Architecture
Resilience Patterns
Resilience is the ability to keep serving users, degrade safely, and recover quickly when dependencies fail. Design it into service behavior, not only infrastructure.
Failure-first design
For each critical dependency, document:
- What happens when it is slow?
- What happens when it is unavailable?
- What data can be stale?
- What user action should be blocked, queued, or degraded?
- How do operators detect and mitigate the failure?
Common patterns
- Timeouts to prevent hung requests.
- Retries with jitter and bounded attempts.
- Circuit breakers for failing dependencies.
- Bulkheads to isolate resource exhaustion.
- Queues for async smoothing and backpressure.
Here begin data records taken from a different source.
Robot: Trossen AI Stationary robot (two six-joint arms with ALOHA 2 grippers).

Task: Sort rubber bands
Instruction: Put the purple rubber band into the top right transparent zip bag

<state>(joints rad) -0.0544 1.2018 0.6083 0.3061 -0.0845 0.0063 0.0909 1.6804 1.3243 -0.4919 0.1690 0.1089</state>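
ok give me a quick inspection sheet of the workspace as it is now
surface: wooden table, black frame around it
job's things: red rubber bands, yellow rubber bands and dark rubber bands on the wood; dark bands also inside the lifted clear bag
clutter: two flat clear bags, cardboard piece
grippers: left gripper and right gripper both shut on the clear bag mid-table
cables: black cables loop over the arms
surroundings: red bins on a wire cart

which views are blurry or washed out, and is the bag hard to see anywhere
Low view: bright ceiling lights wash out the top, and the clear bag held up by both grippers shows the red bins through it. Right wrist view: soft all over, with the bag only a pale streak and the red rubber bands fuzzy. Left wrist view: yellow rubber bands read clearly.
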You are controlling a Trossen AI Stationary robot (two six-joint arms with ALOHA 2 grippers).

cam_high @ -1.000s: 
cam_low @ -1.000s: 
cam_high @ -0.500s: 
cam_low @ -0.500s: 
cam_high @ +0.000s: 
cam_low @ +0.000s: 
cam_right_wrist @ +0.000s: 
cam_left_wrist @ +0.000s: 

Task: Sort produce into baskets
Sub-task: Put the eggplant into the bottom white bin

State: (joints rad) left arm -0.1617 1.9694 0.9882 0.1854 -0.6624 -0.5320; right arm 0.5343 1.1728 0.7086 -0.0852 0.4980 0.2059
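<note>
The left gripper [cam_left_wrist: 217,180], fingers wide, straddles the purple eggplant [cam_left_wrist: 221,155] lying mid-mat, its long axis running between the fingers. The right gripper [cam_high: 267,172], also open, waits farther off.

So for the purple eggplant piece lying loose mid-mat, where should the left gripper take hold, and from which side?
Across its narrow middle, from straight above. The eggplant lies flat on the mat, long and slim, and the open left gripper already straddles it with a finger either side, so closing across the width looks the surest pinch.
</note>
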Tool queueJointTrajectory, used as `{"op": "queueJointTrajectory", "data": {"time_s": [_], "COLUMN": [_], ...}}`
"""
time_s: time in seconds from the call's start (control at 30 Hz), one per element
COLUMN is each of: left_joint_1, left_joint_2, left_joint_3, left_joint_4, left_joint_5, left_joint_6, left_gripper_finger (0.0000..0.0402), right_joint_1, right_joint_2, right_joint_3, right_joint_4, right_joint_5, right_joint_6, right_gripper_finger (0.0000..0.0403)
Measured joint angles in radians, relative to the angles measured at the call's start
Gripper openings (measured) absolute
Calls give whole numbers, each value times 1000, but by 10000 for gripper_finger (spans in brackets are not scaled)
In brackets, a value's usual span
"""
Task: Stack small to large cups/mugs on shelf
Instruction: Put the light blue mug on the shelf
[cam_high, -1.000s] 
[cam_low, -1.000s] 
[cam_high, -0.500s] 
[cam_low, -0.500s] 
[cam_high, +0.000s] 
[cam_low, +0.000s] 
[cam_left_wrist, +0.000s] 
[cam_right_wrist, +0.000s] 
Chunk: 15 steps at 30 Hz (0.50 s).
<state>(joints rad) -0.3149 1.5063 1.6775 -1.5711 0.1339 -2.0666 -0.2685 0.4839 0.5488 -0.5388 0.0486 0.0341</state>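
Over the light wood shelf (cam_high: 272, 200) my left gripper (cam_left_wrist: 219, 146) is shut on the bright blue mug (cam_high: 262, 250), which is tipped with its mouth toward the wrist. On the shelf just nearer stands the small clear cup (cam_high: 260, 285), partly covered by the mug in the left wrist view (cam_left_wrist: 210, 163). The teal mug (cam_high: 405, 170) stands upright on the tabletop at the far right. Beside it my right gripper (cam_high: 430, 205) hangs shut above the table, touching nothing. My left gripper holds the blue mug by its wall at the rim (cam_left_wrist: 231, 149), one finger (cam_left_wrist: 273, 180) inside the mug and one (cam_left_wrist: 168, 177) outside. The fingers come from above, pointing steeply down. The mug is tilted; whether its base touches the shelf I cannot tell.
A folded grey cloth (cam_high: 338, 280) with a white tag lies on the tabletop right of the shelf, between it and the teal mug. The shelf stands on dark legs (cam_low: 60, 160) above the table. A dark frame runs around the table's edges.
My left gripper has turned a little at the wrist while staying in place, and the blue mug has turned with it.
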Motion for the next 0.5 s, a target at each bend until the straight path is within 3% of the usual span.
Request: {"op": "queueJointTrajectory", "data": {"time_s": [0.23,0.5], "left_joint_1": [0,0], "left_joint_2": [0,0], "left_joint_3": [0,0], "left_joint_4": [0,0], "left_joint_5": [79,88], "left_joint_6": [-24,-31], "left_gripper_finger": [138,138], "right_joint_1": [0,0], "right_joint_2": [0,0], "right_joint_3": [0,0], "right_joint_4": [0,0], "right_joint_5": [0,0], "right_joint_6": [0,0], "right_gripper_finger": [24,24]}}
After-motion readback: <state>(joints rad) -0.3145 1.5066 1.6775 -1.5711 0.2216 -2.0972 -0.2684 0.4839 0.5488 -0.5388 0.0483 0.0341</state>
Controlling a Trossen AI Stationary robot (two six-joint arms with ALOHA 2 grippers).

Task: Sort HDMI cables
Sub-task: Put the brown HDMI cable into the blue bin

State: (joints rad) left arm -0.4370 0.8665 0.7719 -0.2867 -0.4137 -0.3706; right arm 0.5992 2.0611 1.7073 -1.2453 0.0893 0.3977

- Idempotency keys for retried writes.
- Read-through or write-through caches where consistency allows it.
- Feature flags to disable risky paths quickly.
Recovery objectives
Define recovery objectives per capability, not only per system.
- RTO: how quickly service must recover.
- RPO: how much data loss is acceptable.
- SLO: what reliability users should expect.
- Error budget: how much unreliability can be spent.
Dependency map
Testing resilience
Test failure modes before incidents force the test.
- Kill dependencies in lower environments.
- Run restore tests for critical data stores.
- Verify alert routes and escalation paths.
- Exercise rollback and feature flag controls.
- Simulate queue buildup and replay behavior.
Chaos testing is useful only after basic observability, ownership, and rollback paths exist.